Yes, it was terrorism. Property was damaged, but no lives were lost. It seems that many members of the weathermen are free in society, and even being productive (there's a university professor, an activist, a bar owner... according to a PBS website, I believe it was, only one of the crew is in jail on a life sentence, and that's because after the weathermen broke up he joined a more radical group and did some pretty bad things). Surely you realize that the term "terrorist" today provides a very different image than what these people were doing. It isn't right, but it pales in comparison to the terrorist activities that were undertaken by the other two names that I mentioned. And comparing it to the terrorism that we see today... forget it. It almost makes the weathermen look like "good guys" in comparison. Almost. I also forgot to mention in my earlier post, but the site you linked to is "stoptheaclu.com" - they believe that the ACLU (American Civil Liberties Union) does more harm than good for America. The ACLU isn't always the most wonderful organization in the world, but being against an organization that seeks to maintain civil liberties... I'm not so sure about that site.

It doesn't matter, either way. Obama wasn't a member of the weathermen, and he wasn't supporting them from behind the scenes.
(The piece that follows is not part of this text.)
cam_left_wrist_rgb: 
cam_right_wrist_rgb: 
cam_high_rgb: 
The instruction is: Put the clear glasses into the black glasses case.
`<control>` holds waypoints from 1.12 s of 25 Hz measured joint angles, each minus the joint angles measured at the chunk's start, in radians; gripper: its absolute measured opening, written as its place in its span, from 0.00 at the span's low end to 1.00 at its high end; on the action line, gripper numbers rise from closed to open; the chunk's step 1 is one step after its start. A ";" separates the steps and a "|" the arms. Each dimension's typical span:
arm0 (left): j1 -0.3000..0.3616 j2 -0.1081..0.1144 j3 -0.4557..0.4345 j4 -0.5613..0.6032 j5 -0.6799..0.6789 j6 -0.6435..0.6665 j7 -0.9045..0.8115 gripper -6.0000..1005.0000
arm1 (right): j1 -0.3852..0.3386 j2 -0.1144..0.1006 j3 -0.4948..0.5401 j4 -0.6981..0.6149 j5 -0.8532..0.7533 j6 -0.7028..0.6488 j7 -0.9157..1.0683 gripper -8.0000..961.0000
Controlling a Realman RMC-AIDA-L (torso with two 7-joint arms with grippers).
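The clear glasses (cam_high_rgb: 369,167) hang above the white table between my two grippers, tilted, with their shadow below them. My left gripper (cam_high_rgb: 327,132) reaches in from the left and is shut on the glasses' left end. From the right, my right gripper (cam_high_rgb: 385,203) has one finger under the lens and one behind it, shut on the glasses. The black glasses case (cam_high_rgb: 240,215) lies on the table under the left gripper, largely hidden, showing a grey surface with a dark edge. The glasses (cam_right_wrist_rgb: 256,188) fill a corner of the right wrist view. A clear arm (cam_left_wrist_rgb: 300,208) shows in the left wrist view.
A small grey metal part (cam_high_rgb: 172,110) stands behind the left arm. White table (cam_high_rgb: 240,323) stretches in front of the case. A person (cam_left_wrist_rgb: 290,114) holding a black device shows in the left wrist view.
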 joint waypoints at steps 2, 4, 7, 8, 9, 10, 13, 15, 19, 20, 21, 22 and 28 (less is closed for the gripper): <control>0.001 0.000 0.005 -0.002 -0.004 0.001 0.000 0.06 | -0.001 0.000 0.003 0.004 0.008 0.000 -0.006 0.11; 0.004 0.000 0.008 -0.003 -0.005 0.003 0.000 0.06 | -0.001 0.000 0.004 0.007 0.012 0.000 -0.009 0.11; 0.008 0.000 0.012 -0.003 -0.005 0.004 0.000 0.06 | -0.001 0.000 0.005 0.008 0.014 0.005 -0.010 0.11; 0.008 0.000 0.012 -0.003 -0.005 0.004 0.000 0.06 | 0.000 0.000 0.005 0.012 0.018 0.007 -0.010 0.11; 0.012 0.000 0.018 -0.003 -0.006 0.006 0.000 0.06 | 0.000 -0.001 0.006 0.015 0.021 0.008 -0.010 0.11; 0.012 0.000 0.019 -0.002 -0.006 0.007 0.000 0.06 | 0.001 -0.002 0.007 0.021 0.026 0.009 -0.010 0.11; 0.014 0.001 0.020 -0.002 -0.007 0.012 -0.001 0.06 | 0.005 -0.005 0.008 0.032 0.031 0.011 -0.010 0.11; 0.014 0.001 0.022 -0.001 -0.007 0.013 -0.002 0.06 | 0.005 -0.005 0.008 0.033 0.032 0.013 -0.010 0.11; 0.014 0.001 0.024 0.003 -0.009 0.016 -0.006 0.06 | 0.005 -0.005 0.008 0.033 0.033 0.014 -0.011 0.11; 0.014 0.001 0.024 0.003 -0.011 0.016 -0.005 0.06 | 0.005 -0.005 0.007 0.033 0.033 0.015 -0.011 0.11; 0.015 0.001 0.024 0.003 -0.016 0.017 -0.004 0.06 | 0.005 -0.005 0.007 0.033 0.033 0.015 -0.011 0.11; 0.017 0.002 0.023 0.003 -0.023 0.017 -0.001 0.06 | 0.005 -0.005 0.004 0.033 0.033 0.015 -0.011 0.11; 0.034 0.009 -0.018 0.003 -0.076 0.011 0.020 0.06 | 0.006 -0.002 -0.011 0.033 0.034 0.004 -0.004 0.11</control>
As far as I know, Obama hasn't gone out to say that he really supported the actions of bombing infrastructure. Once again people seem to be expecting him to denounce and sever ties with people whom they deem to be a threat. I wouldn't do the same, myself, and thus I find it unreasonable to expect Obama to "or else he'd be a bad president."

Quote:
I guess this is the chief failure of government in history through and through. I don't think a problem like this can ever be fixed then.
Suppose there were a certain candidate who didn't like the way that the field of politics had become. Suppose this candidate really was more in-tune with the regular people and less with the politicians, the corporate CEOs, and the rich elite. Maybe then...

Quote:
I call him an American hater to show that Obama is affiliated with an American hater, a president affiliated with an American hater is bad news to me. I can go read more on this guy if I want, but I don't think I'd find anything better than all this radical nonsense he's already spewed. He's talked about the government allowing the black man to be kept down by law all this time (Which is more linked to politicians wanting to save face than actually wanting to keep the black man down), he's also said that our terrorism in the world came back to us on 9-11. America's actions in the cold war era and on were more or less sketchy at times, but the man makes it seem like we had it coming, as if we deserved it. He damns America, and he damns the white man.
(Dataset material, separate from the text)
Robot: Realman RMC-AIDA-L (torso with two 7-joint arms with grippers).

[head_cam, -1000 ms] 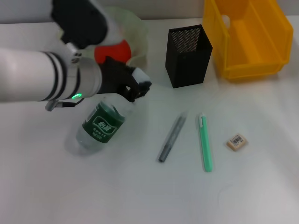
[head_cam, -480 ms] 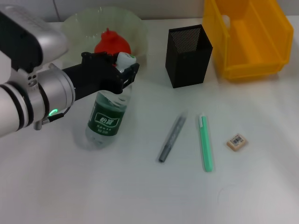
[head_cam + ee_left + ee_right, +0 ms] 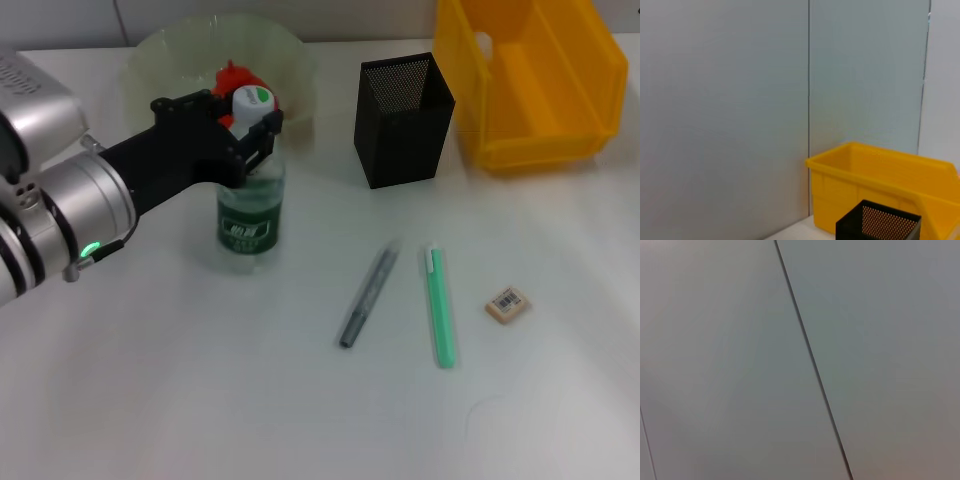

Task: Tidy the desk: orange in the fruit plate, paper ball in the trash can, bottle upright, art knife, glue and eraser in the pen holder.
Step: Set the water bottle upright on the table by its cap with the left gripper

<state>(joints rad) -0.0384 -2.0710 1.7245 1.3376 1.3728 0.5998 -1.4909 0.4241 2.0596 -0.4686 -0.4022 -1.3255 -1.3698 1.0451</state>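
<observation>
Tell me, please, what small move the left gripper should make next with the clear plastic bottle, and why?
Probably open and lift away. The clear plastic bottle with the dark green label now looks upright on the white table, its base down, while the left gripper is shut on its neck just under the white cap. Releasing would complete that step and free the arm for the beige eraser.

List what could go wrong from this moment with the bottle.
1. The left hand grips the bottle only at its neck, so an uneven release could tip it over again.
2. The fruit plate with the orange sits right behind the bottle; a careless retreat might knock its rim.
3. If the bottle falls rightward it could roll into the grey pen.
</observation>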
My conclusion on this man is that he is very angry and confused with society, so he channels this into an outrageous aggression to a point where his thoughts are pretty much anti-American. I realize what you're saying, there is most likely a why to what he thinks, but that's like justifying a killer because he was abused as a child.
You've stated your ethnicity, and none of it is black. You mentioned that you are partly Jewish, so perhaps you've heard the same stories of persecution of unjustified hatred that I did growing up. I'm guessing that you've never been to a place where anti-semitism is still going strong, though - ever seen graffiti showing a star of David hanging on a scaffold, or been treated differently by the police? I have, and while I didn't experience long-term exposure to it and can't claim that it suddenly gives me a full understanding of the black experience in America, I know that the differences exist. Most likely, you and I, despite not being "white" (culturally speaking) have a light-enough skin tone that we receive what has been termed "white privilege" by society.
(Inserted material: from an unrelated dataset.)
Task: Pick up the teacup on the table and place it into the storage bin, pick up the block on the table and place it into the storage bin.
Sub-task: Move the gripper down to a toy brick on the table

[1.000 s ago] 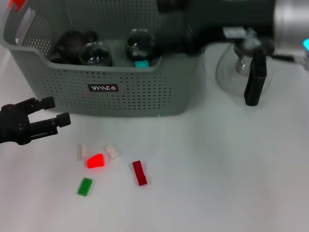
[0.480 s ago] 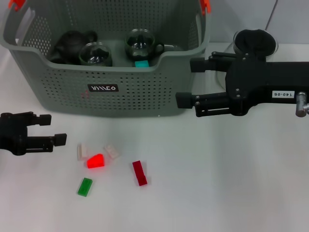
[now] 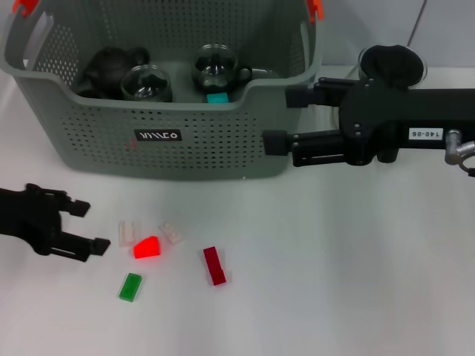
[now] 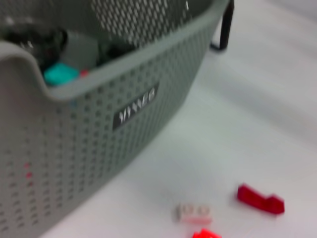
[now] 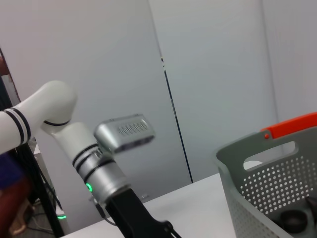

I've mentioned it on these forums before, but there was a very interesting documentary performed by CBS which examined this. They took two men, both roughly the same age, both programmers, both glasses-wearing, both single, both friends, and then followed their experiences separately. One was African American, the other was Caucasian. They went through a number of scenarios with hidden cameras, and the differences in treatment were astounding. The same shopkeeper who eagerly approached the Caucasian and offered friendly banter completely ignored the African American man; while walking out late at night, the police stopped the African American man randomly but ignored the Caucasian man; the African American man was told that all apartments were filled just moments after the Caucasian man had been told that there were plenty of vacancies... and so on. The reporting was done in what could be called an area of the South, but as a "final test" they returned to New York city and had both men hail a cab. Even though the African American man was a few feet in front of the Caucasian man, the cab drove right past him and stopped in front of the Caucasian. If I were treated that way and noticed that I was being singled out and treated worse than other people I'd be pretty upset, too.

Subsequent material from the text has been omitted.